Settings for firewall FWA2

Virtual IPSec interface

Following the method descibed for firewall FWA1, create a virtual IPSec interface (VTI) on which the IPSec tunnel between firewall 2 on site A (FWA2) and firewall 2 on site B (FWB2) will be based:

  • Name: FWA2_FWB2_VTI in the example,
  • IP address: 192.168.102.1 in the example,
  • Mask: 255.255.255.252 in the example,

Static routing

Even though the firewall performs routing in the filter policy (Policy Based Routing) in this configuration, a default route or an explicit static route to the remote network needs to be defined.

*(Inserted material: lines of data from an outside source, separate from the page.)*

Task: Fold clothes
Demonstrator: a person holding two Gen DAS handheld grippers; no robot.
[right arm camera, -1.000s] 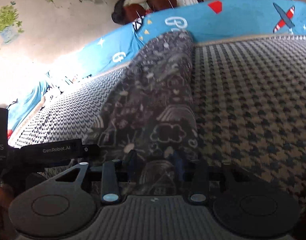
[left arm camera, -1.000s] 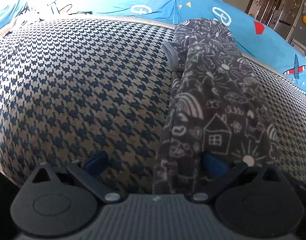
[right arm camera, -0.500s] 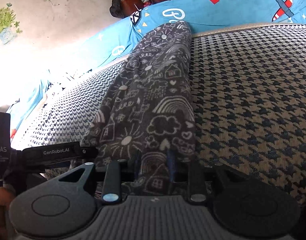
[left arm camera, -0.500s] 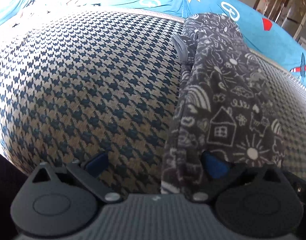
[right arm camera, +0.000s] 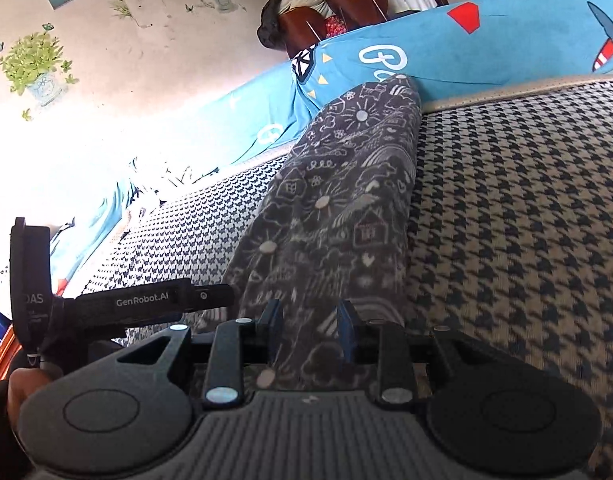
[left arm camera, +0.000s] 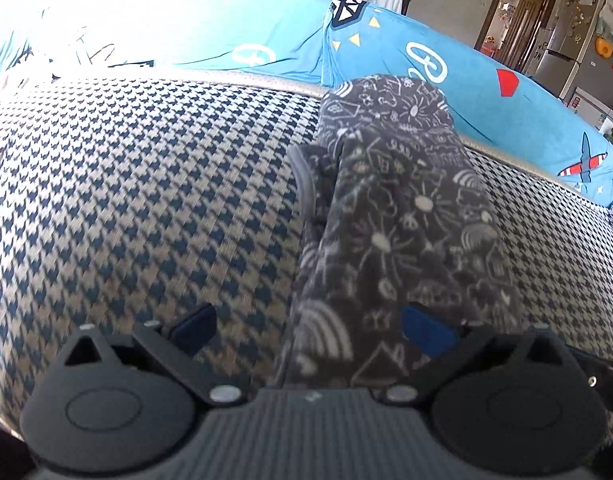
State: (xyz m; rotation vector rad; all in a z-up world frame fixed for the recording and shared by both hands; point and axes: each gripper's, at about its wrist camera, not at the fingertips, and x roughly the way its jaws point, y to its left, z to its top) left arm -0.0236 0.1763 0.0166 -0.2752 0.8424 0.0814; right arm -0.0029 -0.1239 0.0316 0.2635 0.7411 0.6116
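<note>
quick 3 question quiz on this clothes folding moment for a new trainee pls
1. True or false: the left gripper is shut on the dark doodle-print garment.
2. Multiple choice: the garment lies on A) a plain white sheet, B) the houndstooth cover, C) a wooden floor.
3. Short answer: which gripper has the near end of the garment between its fingers?

Key
1. False; its jaws stand wide open, and only the right pad lies over the cloth.
2. B
3. The right gripper, closed on the garment.
</note>
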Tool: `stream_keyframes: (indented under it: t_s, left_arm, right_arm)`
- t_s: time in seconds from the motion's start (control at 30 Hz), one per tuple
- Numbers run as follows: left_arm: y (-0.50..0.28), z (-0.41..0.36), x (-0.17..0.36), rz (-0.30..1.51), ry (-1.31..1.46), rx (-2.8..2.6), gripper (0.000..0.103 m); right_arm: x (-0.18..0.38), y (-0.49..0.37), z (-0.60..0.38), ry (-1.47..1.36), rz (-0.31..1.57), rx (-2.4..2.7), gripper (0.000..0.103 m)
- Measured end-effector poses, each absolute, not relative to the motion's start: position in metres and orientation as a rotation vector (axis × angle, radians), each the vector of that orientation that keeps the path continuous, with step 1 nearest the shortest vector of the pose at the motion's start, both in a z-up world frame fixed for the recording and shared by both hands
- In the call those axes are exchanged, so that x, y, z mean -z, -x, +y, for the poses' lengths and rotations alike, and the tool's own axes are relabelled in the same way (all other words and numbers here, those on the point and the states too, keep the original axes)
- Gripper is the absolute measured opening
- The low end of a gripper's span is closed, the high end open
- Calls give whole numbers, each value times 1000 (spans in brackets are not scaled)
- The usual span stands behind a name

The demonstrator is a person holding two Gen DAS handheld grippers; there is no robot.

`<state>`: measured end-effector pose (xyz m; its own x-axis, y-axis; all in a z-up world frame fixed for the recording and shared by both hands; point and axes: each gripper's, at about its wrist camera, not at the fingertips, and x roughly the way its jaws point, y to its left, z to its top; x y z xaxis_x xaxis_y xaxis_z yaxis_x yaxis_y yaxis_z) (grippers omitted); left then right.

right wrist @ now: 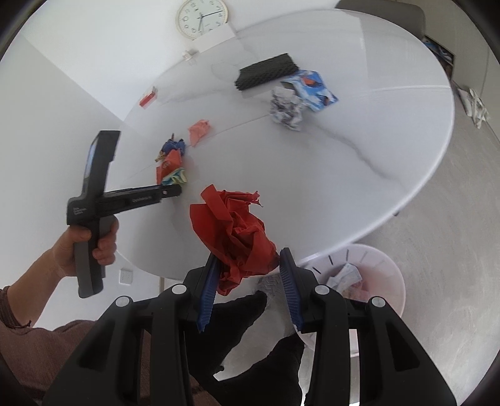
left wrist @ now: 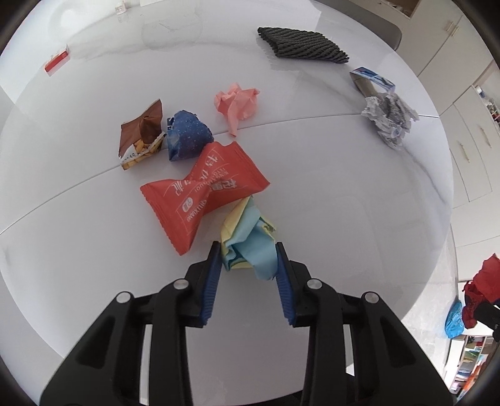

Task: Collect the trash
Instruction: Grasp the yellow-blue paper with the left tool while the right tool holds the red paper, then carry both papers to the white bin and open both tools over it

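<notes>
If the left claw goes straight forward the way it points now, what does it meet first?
The left claw already has the crumpled yellow and blue paper between its fingers, so that comes first. Just beyond lies the red snack wrapper, probably next.

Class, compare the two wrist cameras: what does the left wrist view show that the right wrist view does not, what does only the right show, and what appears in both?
Only the left wrist view: the left gripper closed on the blue-yellow paper wad seen close up.

Only the right: the wall clock, the pink bin, and the person's hand.

Both: the white table, red wrapper, pink paper, black mesh, and crumpled red paper.
</notes>
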<state>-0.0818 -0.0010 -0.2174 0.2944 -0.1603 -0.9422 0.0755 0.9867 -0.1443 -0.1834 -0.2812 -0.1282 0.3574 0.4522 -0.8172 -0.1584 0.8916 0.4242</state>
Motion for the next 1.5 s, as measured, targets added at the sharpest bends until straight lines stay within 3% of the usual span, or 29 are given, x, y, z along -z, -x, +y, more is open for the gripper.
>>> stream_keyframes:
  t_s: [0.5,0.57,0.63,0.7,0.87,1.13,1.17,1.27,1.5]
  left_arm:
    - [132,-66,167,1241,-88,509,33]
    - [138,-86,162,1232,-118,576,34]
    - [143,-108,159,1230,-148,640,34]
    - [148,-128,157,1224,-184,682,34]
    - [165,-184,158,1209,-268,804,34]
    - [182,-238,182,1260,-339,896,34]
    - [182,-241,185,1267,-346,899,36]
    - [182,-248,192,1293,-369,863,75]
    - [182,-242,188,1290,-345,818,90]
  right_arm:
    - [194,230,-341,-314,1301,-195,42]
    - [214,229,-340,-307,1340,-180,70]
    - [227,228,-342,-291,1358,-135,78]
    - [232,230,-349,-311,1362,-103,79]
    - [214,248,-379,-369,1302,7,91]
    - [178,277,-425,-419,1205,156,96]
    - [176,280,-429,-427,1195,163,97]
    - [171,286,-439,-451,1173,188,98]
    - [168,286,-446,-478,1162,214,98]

The first action that the firewall performs is indeed to check that it has a route to the remote site before looking up its filter policy. The absence of a route will result in packets being rejected.

Return routes

Following the method described for firewall FWA1, create 2 routes that allow transporting return packets to the original firewall using the source MAC address.

 

Return route to firewall FWB2

  • Gateway: create the network object corresponding to the virtual IPSec interface of firewall 2 on site B (FWA2_FWB2_VTI_GW with the IP address 192.168.102.2 in the example),
  • Interface: select the local virtual interface defined for the IPSec tunnel between firewalls 2 on sites A and B (FWA2_FWB2_VTI in the example).
 

Enable the route by double-clicking in the Status column.

Return route to firewall FWA1

  • Gateway: create the network object corresponding to firewall 1 on site A (FWA1 in the example),

NOTE
The MAC address of firewall FWA1 must be declared in this network object.

 
  • Interface: select the interface on firewall FWA2 through which return packets will be transported to firewall FWA1 ("In" in the example).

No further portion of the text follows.